Give a verbatim copy of the data, leaving the pictures out.
Dataset excerpt Start Marker
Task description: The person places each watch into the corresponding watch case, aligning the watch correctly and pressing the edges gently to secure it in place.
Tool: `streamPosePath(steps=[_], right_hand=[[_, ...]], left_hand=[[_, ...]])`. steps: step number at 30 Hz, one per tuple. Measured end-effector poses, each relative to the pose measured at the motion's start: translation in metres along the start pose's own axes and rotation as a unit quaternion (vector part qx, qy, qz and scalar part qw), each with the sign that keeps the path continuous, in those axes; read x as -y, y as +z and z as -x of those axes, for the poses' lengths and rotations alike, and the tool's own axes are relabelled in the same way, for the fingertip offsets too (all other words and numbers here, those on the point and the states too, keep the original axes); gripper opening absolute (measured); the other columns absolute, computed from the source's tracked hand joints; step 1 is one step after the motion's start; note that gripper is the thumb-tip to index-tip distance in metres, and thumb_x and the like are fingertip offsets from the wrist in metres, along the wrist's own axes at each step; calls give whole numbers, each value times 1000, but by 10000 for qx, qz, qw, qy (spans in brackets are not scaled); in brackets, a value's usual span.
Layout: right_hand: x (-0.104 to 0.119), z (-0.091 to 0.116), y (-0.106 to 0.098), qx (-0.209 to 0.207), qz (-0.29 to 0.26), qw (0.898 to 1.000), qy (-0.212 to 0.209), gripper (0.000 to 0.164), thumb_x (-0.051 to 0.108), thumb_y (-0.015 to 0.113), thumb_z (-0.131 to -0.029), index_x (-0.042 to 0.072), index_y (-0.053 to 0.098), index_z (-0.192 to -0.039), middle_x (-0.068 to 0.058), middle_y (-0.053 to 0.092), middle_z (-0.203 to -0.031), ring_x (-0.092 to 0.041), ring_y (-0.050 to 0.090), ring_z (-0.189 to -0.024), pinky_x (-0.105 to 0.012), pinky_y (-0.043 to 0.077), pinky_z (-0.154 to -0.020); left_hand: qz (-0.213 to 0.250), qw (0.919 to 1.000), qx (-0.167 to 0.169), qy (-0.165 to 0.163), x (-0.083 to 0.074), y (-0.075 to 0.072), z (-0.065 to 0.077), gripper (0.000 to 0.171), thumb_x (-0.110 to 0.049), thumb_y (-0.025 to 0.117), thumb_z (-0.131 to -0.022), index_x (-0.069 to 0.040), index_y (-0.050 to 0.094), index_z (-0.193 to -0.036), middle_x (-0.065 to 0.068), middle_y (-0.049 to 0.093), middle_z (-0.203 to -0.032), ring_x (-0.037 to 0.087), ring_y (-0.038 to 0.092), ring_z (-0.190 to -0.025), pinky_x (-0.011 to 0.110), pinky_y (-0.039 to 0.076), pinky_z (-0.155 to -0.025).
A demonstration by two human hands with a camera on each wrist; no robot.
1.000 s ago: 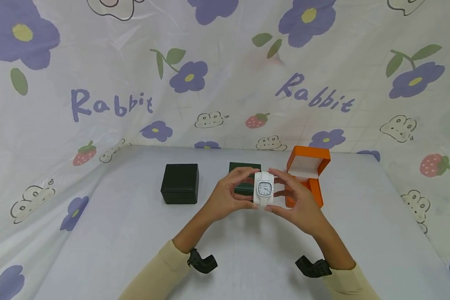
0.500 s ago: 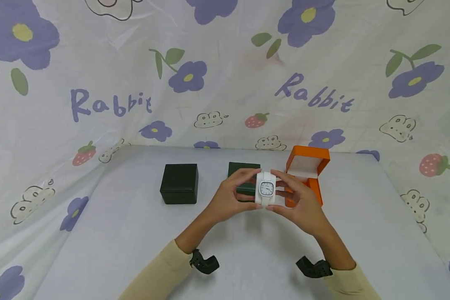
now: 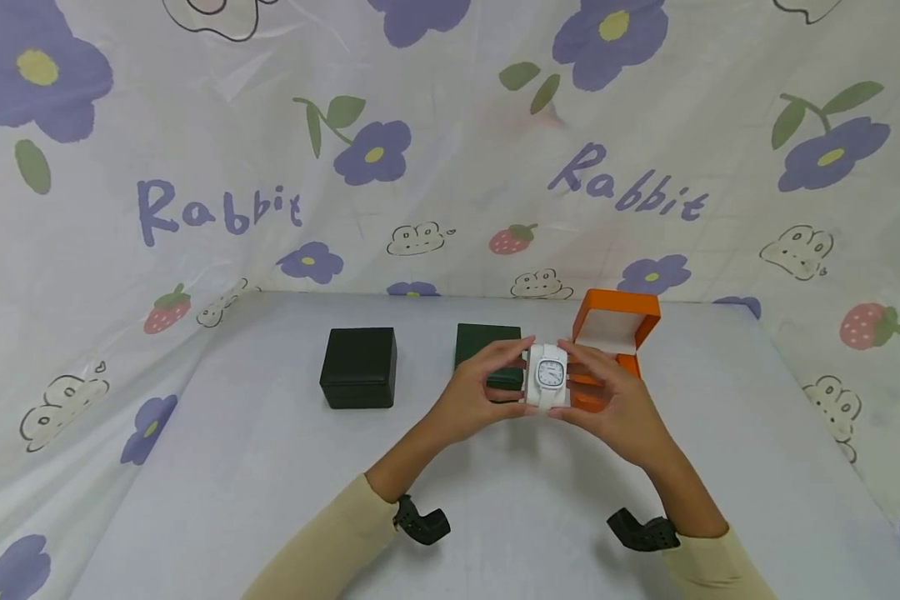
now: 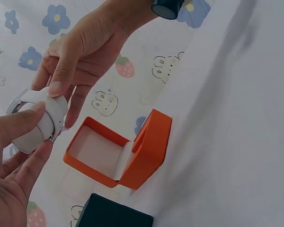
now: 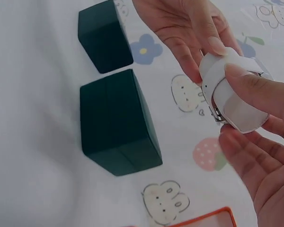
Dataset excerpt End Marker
- _Output_:
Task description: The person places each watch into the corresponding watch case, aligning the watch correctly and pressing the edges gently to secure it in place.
Tool: `streamPosePath(steps=[_], right_hand=[[_, ...]], left_hand=[[_, ...]])`. steps: step number at 30 Hz, one per tuple. Measured end-effector poses, each relative to the pose measured at the motion's start: translation in metres along the start pose's own axes and rotation as a unit quaternion (vector part qx, qy, qz and scalar part qw), each with the sign that keeps the path continuous, in those axes; read x as -y, y as +z and z as -x of those axes, for the poses' lengths and rotations alike, and the tool's own axes are relabelled in the same way, for the fingertip offsets too (all other words and numbers here, those on the point and the states too, keep the original axes); gripper opening absolute (measured); the other columns absolute, computed from the source's tracked hand joints; step 1 is one step after the motion's start; note that gripper is the thumb-tip to index-tip distance in metres, and thumb_x and the like are fingertip offsets from the wrist in metres, along the wrist's own axes at each step; calls give whole numbers, each value times 1000, but by 10000 for qx, qz, qw, qy (spans in brackets are not scaled); in brackets, a value's usual span.
Layout: right_hand: x (-0.104 to 0.119), z (-0.091 to 0.116), y (-0.106 to 0.098), qx (-0.209 to 0.207), qz (-0.29 to 0.26), qw (0.898 to 1.000), qy (-0.212 to 0.209), gripper (0.000 to 0.164), thumb_x (-0.051 to 0.108), thumb_y (-0.015 to 0.113), thumb_z (-0.131 to -0.029), index_x (-0.042 to 0.072), index_y (-0.053 to 0.098), index_z (-0.192 to -0.039), middle_x (-0.068 to 0.058), middle_y (-0.053 to 0.092), middle_z (-0.203 to -0.031), ring_x (-0.092 to 0.041), ring_y (-0.050 to 0.090), ring_z (-0.189 to -0.024), pinky_x (-0.105 to 0.012), pinky_y (-0.043 to 0.077), pinky_z (-0.154 to -0.020); left_hand: qz (-0.213 to 0.250), qw (0.919 to 1.000), qx (-0.167 to 0.169), qy (-0.165 to 0.163), x (-0.083 to 0.074), y (-0.075 to 0.072), z (-0.065 to 0.077), gripper (0.000 to 0.171), thumb_x (-0.110 to 0.049), thumb_y (-0.025 to 0.117), thumb_z (-0.131 to -0.022), index_x (-0.069 to 0.040), index_y (-0.050 to 0.094), index_z (-0.193 to -0.036), middle_x (-0.065 to 0.068), middle_y (-0.049 to 0.093), middle_z (-0.203 to -0.032), ring_x (-0.037 to 0.087), ring_y (-0.038 to 0.092), ring_z (-0.190 to -0.025), pinky_x (-0.011 to 0.110), pinky_y (-0.039 to 0.076), pinky_z (-0.155 to -0.025).
A demonstration by two human hands with a camera on each wrist; no robot.
1.000 s ago: 
0.500 s ago: 
now: 
now: 
now: 

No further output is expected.